Kolaborasi adalah Kunci
Pemerintah tentu memiliki peran kunci, namun tak bisa bekerja sendiri. SDM unggul tidak lahir dari kebijakan semata, melainkan dari sinergi antara pemerintah, sekolah, orang tua, masyarakat, hingga lingkungan tempat anak tumbuh.
Sayangnya, tantangan yang Indonesia hadapi masih besar. Pada daerah-daerah terpencil seperti Nusa Tenggara Timur, banyak siswa masih kesulitan membaca dan menulis dengan baik.
Infrastruktur pendidikan belum merata, dan akses internet yang lemah membuat mereka tertinggal dalam era digital.
Masalah tidak berhenti sampai di situ. Idi Subandy Ibrahim dalam tulisannya di Kompas.id menyampaikan betapa kompleksnya kondisi dunia pendidikan kita.
Budaya perundungan, plagiarisme, perjokian, hingga kenakalan remaja yang sering kali direspons dengan cara-cara keras dan militeristik.
Dari semua masalah ini, terbesit satu pertanyaan: bagaimana kita bisa menciptakan generasi yang cerdas, jika ruang untuk belajar dengan tenang dan aman saja belum sepenuhnya tersedia?
Mulai Kolaborasi dari Hal Kecil
Jawabannya mungkin ada pada kolaborasi. Kolaborasi yang dimulai dari hal-hal kecil, seperti Bala Hatun yang membuat roti sebagai bentuk dukungan nyata.
Dalam konteks kita, itu bisa berarti guru yang sabar, orang tua yang mendampingi, masyarakat yang peduli, dan pemerintah yang hadir tanpa jarak.
Pembangunan SDM unggul bukanlah peperangan yang harus dimenangkan dengan paket kebijakan tunggal.

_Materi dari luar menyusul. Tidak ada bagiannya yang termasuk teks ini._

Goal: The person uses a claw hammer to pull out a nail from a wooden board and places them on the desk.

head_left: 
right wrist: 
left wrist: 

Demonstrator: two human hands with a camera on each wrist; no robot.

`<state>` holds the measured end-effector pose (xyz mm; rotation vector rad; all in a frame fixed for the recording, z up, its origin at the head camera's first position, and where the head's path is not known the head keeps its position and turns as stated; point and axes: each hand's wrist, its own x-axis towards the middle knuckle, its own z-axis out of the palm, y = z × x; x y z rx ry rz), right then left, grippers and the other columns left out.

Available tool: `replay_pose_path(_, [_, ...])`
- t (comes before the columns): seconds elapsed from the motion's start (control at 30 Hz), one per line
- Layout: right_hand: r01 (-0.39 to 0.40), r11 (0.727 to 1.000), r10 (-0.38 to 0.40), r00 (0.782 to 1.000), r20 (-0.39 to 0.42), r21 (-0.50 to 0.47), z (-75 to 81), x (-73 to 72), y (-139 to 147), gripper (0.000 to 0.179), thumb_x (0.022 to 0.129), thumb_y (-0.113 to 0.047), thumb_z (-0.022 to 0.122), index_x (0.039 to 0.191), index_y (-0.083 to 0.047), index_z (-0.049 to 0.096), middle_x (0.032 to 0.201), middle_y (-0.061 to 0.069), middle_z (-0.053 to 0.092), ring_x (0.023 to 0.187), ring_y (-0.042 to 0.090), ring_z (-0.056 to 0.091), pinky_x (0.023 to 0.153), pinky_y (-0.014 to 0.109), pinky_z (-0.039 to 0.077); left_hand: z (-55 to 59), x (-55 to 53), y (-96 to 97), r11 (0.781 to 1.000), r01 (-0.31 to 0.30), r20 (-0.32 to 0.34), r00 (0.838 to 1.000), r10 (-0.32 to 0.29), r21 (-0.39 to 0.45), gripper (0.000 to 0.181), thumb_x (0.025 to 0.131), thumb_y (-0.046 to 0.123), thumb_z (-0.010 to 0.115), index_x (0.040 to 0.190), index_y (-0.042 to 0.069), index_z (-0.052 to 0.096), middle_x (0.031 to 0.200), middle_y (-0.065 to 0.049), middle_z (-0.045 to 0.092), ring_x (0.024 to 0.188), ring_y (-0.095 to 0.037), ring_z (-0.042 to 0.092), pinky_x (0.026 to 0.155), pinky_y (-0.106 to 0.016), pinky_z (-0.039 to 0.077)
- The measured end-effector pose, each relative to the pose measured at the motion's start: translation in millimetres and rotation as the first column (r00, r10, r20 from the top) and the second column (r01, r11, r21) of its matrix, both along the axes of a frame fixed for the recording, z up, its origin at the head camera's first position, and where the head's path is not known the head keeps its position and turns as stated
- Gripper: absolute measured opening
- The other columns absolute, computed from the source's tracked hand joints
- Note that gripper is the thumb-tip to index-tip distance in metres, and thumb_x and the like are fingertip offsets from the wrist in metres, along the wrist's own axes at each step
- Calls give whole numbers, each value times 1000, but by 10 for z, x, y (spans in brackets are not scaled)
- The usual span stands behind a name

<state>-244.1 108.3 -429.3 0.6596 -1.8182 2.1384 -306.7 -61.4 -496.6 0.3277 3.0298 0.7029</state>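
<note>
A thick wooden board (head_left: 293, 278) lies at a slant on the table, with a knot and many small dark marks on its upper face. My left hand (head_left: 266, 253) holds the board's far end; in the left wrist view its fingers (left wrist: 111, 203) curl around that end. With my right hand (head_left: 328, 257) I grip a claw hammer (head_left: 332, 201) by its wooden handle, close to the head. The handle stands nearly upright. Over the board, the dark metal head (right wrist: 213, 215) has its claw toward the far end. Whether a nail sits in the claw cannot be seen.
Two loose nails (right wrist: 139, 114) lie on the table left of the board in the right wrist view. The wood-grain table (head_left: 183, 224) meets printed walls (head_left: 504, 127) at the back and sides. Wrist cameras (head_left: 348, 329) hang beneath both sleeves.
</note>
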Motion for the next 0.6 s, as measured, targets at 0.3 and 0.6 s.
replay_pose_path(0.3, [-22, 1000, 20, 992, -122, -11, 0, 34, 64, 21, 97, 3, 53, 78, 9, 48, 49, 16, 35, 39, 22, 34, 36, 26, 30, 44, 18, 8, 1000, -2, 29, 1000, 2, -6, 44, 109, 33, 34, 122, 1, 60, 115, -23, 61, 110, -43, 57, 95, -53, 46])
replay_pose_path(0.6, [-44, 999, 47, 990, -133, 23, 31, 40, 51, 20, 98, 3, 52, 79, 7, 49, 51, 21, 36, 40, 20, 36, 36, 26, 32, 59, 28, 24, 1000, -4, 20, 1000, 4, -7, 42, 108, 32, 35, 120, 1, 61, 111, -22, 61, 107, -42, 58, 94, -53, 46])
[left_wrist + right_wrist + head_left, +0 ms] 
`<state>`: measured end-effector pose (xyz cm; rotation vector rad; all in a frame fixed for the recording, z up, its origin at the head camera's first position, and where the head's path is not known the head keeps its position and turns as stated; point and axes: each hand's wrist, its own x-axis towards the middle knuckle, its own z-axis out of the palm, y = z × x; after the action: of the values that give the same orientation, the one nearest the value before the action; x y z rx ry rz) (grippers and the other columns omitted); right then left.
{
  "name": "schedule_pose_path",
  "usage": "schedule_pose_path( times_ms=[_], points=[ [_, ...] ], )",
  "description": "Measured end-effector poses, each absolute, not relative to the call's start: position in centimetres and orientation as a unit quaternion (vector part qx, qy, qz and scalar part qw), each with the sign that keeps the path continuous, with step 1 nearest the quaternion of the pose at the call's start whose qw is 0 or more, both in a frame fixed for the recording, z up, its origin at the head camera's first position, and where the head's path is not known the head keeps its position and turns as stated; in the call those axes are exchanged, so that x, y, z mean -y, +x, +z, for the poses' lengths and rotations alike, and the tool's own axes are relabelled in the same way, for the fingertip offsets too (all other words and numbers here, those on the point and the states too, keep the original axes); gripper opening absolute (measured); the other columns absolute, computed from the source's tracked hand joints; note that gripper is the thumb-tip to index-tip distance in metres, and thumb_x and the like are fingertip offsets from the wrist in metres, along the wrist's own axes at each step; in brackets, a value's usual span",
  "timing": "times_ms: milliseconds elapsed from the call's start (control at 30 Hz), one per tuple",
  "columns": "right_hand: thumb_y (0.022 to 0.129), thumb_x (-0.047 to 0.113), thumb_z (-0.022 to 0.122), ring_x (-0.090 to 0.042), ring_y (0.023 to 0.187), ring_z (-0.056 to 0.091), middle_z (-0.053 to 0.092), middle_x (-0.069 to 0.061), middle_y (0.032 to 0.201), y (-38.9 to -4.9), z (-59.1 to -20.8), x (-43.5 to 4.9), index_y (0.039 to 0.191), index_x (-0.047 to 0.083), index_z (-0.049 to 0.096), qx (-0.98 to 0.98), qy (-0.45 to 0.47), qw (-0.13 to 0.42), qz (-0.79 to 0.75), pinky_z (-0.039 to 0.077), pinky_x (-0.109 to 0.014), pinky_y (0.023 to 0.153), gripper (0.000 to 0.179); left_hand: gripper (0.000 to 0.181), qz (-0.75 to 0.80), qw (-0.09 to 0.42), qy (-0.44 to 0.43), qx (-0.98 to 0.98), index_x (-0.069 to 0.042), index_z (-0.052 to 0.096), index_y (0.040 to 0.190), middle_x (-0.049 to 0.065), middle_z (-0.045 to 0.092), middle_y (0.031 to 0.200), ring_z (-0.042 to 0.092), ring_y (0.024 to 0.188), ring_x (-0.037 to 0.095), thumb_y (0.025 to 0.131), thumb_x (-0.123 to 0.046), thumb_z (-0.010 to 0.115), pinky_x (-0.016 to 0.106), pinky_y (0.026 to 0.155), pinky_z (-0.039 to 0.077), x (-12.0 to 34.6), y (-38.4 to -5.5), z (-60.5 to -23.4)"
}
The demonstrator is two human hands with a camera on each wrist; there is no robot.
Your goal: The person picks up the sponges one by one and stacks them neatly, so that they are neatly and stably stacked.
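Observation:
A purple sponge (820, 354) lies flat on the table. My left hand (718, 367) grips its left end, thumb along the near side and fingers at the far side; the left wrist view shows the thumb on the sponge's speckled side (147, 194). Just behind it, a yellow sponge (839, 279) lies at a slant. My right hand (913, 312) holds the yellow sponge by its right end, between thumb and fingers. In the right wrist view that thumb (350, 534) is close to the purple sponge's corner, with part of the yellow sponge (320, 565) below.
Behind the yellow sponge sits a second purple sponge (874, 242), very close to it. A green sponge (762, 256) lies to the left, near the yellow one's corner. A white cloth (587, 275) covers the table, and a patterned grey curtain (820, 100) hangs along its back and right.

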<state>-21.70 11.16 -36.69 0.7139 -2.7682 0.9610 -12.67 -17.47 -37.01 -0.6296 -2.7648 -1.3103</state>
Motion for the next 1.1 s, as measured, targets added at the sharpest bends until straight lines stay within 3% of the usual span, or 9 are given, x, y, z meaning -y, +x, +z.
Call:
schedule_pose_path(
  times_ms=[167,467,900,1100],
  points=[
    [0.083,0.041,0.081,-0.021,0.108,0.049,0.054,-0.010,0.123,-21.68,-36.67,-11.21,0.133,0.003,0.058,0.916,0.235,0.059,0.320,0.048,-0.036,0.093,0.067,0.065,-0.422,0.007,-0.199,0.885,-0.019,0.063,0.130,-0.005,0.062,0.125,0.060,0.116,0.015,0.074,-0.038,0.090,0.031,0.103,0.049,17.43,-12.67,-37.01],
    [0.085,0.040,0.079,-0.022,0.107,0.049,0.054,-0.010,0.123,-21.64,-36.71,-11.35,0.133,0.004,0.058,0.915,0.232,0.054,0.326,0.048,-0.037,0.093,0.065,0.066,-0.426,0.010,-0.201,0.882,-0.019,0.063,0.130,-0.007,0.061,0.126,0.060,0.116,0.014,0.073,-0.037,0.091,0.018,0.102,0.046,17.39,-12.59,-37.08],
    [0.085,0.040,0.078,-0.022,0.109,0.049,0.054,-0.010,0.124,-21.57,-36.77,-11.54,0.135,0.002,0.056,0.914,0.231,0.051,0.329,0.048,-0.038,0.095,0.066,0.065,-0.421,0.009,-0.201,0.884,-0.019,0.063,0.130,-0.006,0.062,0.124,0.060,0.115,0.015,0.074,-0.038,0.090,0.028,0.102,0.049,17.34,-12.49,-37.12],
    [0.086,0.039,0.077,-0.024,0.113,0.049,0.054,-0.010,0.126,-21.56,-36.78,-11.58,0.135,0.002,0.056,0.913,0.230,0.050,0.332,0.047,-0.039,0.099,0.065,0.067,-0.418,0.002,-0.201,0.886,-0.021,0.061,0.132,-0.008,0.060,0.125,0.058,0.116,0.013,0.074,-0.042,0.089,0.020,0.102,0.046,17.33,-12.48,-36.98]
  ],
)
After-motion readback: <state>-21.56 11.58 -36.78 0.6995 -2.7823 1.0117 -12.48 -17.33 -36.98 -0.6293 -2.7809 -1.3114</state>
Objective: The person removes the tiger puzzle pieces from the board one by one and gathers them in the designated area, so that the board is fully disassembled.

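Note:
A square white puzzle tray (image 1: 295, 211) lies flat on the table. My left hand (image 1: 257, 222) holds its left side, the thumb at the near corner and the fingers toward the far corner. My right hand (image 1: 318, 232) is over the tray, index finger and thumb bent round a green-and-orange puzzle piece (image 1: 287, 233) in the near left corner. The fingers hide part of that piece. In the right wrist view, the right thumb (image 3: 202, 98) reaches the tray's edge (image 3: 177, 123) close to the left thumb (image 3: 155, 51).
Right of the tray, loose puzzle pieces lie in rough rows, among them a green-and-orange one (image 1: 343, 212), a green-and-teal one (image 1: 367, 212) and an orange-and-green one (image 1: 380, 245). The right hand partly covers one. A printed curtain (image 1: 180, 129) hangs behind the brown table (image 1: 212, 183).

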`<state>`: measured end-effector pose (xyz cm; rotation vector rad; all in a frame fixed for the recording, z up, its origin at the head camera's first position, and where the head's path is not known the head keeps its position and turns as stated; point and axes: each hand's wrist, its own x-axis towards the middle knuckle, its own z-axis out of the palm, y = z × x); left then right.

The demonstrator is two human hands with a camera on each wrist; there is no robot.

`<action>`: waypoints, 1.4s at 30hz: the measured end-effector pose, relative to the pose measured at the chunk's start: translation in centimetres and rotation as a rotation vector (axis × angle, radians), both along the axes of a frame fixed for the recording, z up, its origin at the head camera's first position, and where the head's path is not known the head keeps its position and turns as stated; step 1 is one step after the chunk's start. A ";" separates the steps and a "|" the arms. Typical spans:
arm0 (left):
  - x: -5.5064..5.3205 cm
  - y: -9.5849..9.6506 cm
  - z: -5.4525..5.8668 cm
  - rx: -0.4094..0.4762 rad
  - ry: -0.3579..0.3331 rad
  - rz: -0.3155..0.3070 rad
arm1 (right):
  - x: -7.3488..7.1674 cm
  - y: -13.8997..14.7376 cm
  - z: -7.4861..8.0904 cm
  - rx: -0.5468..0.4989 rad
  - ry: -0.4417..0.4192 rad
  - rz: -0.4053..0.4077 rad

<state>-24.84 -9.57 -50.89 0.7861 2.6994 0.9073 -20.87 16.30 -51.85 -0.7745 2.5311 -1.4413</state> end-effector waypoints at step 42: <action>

Ini adalah proses panjang, yang butuh kebersamaan, empati, dan komitmen bersama. Seperti roti yang mengisi perut pejuang, setiap kontribusi kecil dari kita bisa menjadi energi besar untuk masa depan Indonesia.
Mari kita mulai dengan langkah sederhana: mendukung pendidikan anak-anak di sekitar kita, menjaga lingkungan belajar yang sehat, serta mendorong sistem yang lebih inklusif dan manusiawi.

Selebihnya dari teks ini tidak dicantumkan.